##### Raw data #####

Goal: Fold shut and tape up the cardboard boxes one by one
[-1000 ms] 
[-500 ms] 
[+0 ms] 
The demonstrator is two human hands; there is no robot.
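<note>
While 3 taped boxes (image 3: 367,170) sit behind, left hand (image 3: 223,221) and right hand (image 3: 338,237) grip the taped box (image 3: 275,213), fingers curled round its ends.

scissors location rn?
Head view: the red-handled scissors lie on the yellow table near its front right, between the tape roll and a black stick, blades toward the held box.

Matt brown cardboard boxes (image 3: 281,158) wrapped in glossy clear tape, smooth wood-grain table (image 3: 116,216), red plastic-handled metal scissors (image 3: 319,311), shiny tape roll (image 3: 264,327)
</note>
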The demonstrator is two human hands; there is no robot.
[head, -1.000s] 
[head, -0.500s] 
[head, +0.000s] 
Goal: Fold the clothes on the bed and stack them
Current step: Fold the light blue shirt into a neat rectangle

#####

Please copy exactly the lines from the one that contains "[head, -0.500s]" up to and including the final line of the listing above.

[head, -0.500s] 
[head, +0.000s] 
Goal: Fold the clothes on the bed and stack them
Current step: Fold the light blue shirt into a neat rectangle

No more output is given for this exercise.